◆ **Required action**
Only the lines from the beginning of the data below through the line that contains "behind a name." should be repeated, exactly as written.

◆ **Dataset excerpt**
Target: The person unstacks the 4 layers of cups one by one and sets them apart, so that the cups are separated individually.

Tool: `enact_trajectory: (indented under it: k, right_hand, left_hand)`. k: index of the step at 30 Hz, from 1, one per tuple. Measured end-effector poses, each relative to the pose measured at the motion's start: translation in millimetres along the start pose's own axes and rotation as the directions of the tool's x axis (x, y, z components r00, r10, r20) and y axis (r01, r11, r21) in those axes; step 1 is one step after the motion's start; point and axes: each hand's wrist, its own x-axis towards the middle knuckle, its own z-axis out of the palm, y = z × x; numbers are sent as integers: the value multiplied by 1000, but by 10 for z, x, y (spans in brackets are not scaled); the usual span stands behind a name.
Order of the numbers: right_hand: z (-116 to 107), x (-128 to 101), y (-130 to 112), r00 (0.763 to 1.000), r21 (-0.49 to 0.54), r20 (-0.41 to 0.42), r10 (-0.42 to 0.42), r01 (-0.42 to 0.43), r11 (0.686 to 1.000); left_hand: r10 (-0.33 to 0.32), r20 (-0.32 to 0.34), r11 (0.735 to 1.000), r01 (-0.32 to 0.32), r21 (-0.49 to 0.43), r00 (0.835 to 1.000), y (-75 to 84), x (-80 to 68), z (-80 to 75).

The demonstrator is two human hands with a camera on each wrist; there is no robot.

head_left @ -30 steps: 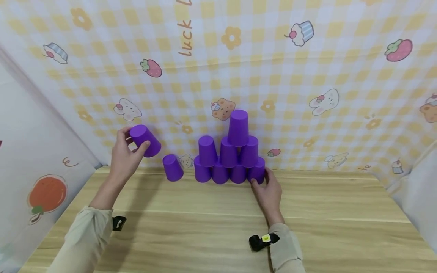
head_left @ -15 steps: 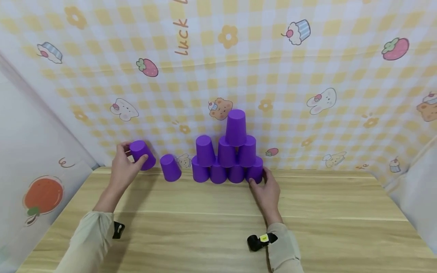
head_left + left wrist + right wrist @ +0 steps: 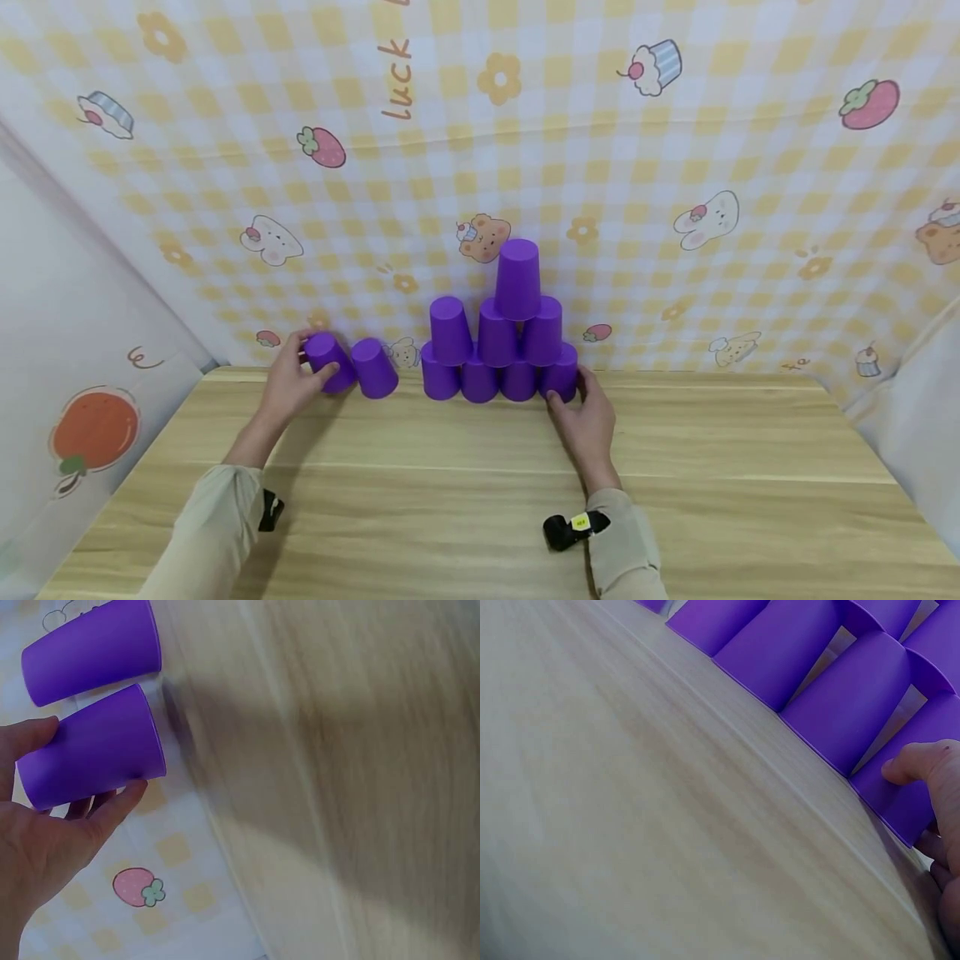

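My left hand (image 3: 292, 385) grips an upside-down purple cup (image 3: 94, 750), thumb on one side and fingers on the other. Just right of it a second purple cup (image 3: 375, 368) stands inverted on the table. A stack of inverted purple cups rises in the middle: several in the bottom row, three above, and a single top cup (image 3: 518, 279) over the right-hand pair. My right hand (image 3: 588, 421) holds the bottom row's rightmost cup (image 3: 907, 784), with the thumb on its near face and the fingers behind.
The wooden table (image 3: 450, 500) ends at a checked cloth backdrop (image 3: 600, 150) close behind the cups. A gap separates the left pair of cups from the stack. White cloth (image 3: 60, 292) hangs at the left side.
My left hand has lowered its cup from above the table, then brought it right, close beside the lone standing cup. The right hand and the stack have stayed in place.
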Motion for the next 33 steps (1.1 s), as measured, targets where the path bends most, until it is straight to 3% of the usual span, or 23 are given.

◆ **Solution below**
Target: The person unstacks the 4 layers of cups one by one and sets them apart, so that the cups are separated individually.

Tool: `enact_trajectory: (indented under it: k, right_hand, left_hand)`. k: index of the step at 30 Hz, from 1, one per tuple. Measured end-effector poses, each relative to the pose measured at the motion's start: translation in millimetres along the start pose's own axes and rotation as the directions of the tool's x axis (x, y, z components r00, r10, r20) and y axis (r01, r11, r21) in those axes; step 1 is one step after the motion's start; point and axes: each hand's wrist, its own x-axis towards the middle knuckle, its own z-axis out of the palm, y = z × x; numbers are sent as integers: the value multiplied by 1000, but by 10 for z, x, y (spans in brackets are not scaled); the usual span stands behind a name.

Work on this exercise is now finished.